EXERCISE - Pictures stay out of the copy; set down each line of the listing below exactly.

THE DATA -

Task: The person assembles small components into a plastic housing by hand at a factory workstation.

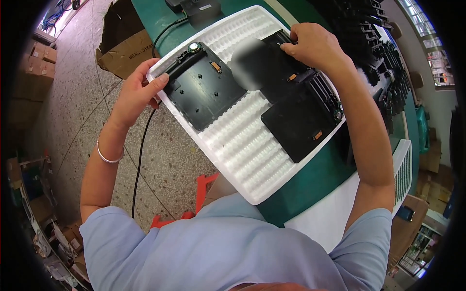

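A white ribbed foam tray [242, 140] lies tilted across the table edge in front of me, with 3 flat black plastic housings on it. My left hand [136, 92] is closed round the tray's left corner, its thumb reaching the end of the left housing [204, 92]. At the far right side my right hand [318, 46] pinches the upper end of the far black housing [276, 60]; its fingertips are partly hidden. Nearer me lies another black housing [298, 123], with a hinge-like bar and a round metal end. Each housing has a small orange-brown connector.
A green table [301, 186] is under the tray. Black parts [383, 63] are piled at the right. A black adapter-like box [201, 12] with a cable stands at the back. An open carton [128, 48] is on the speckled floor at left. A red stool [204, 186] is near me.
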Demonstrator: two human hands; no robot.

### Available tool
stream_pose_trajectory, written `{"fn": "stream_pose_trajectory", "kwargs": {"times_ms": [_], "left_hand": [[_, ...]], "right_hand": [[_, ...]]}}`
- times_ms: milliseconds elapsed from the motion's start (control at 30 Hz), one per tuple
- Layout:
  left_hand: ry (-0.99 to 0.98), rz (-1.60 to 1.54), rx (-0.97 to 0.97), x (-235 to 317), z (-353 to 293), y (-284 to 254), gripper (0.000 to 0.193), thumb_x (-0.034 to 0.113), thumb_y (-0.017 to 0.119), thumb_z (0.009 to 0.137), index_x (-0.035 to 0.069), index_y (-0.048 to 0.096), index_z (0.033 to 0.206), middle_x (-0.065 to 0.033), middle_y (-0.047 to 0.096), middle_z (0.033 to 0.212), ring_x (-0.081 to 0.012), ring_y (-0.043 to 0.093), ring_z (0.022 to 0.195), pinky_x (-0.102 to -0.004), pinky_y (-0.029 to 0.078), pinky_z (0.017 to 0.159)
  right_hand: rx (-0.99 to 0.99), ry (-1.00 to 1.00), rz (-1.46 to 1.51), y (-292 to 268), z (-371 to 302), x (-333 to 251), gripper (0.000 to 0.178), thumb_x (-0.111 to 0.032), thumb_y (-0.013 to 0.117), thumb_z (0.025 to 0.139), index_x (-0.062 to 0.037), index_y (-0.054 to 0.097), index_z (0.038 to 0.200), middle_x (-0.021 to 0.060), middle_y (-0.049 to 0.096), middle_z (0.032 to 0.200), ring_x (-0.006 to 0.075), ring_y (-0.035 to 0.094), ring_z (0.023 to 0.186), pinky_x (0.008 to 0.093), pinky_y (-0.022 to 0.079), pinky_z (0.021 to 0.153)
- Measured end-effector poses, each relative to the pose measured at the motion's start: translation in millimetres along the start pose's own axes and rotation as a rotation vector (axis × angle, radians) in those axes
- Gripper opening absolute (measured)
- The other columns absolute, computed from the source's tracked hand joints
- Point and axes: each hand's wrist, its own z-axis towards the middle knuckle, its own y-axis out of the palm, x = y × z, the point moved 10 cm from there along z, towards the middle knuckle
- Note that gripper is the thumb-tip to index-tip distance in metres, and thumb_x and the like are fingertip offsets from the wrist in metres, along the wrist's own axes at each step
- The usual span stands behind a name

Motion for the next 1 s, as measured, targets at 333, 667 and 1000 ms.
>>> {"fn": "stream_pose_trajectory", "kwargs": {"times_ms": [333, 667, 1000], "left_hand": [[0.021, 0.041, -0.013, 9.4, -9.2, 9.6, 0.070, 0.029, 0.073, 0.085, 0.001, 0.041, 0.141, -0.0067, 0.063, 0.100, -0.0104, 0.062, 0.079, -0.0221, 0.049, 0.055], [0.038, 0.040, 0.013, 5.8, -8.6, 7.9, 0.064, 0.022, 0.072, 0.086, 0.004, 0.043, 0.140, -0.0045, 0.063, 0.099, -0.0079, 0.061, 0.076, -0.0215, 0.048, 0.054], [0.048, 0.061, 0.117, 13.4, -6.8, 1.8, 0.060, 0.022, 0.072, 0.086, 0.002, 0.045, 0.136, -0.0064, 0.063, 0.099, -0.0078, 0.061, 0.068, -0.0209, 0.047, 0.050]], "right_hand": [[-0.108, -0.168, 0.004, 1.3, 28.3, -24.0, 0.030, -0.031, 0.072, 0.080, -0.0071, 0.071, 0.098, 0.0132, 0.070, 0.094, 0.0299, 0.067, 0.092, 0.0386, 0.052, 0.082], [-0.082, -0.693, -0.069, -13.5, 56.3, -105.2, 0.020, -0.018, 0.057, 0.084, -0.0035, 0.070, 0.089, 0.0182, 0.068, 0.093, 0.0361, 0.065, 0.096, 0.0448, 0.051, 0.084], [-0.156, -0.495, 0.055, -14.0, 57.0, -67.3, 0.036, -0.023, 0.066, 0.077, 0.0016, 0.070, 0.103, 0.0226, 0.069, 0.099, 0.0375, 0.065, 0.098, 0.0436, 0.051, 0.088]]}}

SOLUTION TO THE EXERCISE -
Task: The person assembles small components into a plastic housing by hand at a factory workstation.


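A white ribbed foam tray [242, 140] lies tilted across the table edge in front of me, with 3 flat black plastic housings on it. My left hand [136, 92] is closed round the tray's left corner, its thumb reaching the end of the left housing [204, 92]. At the far right side my right hand [318, 46] pinches the upper end of the far black housing [276, 60]; its fingertips are partly hidden. Nearer me lies another black housing [298, 123], with a hinge-like bar and a round metal end. Each housing has a small orange-brown connector.
A green table [301, 186] is under the tray. Black parts [383, 63] are piled at the right. A black adapter-like box [201, 12] with a cable stands at the back. An open carton [128, 48] is on the speckled floor at left. A red stool [204, 186] is near me.
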Demonstrator: two human hands; no robot.

### Available tool
stream_pose_trajectory, written `{"fn": "stream_pose_trajectory", "kwargs": {"times_ms": [_], "left_hand": [[_, ...]], "right_hand": [[_, ...]]}}`
- times_ms: milliseconds elapsed from the motion's start (control at 30 Hz), one per tuple
- Layout:
  left_hand: ry (-0.99 to 0.98), rz (-1.60 to 1.54), rx (-0.97 to 0.97), x (-235 to 317), z (-353 to 293), y (-284 to 254), gripper (0.000 to 0.193), thumb_x (-0.034 to 0.113), thumb_y (-0.017 to 0.119), thumb_z (0.009 to 0.137), index_x (-0.035 to 0.069), index_y (-0.048 to 0.096), index_z (0.033 to 0.206), middle_x (-0.065 to 0.033), middle_y (-0.047 to 0.096), middle_z (0.033 to 0.212), ring_x (-0.081 to 0.012), ring_y (-0.043 to 0.093), ring_z (0.022 to 0.195), pinky_x (-0.102 to -0.004), pinky_y (-0.029 to 0.078), pinky_z (0.017 to 0.159)
  right_hand: rx (-0.99 to 0.99), ry (-1.00 to 1.00), rz (-1.46 to 1.51), y (-292 to 268), z (-371 to 302), x (-333 to 251), gripper (0.000 to 0.178), thumb_x (-0.111 to 0.032), thumb_y (-0.013 to 0.117), thumb_z (0.025 to 0.139), index_x (-0.062 to 0.037), index_y (-0.054 to 0.097), index_z (0.038 to 0.200), middle_x (-0.021 to 0.060), middle_y (-0.049 to 0.096), middle_z (0.032 to 0.200), ring_x (-0.006 to 0.075), ring_y (-0.035 to 0.094), ring_z (0.023 to 0.186), pinky_x (0.008 to 0.093), pinky_y (-0.022 to 0.079), pinky_z (0.021 to 0.153)
- Measured end-effector poses, each relative to the pose measured at the motion's start: translation in millimetres along the start pose's own axes and rotation as a rotation vector (axis × angle, radians) in those axes
- Gripper opening absolute (measured)
- The other columns absolute, computed from the source's tracked hand joints
- Point and axes: each hand's wrist, its own z-axis towards the middle knuckle, its own y-axis out of the palm, x = y × z, the point moved 10 cm from there along z, towards the middle knuckle
- Note that gripper is the thumb-tip to index-tip distance in metres, and thumb_x and the like are fingertip offsets from the wrist in metres, along the wrist's own axes at each step
- The usual span stands behind a name

Motion for the next 1 s, as measured, targets at 333, 667 and 1000 ms.
>>> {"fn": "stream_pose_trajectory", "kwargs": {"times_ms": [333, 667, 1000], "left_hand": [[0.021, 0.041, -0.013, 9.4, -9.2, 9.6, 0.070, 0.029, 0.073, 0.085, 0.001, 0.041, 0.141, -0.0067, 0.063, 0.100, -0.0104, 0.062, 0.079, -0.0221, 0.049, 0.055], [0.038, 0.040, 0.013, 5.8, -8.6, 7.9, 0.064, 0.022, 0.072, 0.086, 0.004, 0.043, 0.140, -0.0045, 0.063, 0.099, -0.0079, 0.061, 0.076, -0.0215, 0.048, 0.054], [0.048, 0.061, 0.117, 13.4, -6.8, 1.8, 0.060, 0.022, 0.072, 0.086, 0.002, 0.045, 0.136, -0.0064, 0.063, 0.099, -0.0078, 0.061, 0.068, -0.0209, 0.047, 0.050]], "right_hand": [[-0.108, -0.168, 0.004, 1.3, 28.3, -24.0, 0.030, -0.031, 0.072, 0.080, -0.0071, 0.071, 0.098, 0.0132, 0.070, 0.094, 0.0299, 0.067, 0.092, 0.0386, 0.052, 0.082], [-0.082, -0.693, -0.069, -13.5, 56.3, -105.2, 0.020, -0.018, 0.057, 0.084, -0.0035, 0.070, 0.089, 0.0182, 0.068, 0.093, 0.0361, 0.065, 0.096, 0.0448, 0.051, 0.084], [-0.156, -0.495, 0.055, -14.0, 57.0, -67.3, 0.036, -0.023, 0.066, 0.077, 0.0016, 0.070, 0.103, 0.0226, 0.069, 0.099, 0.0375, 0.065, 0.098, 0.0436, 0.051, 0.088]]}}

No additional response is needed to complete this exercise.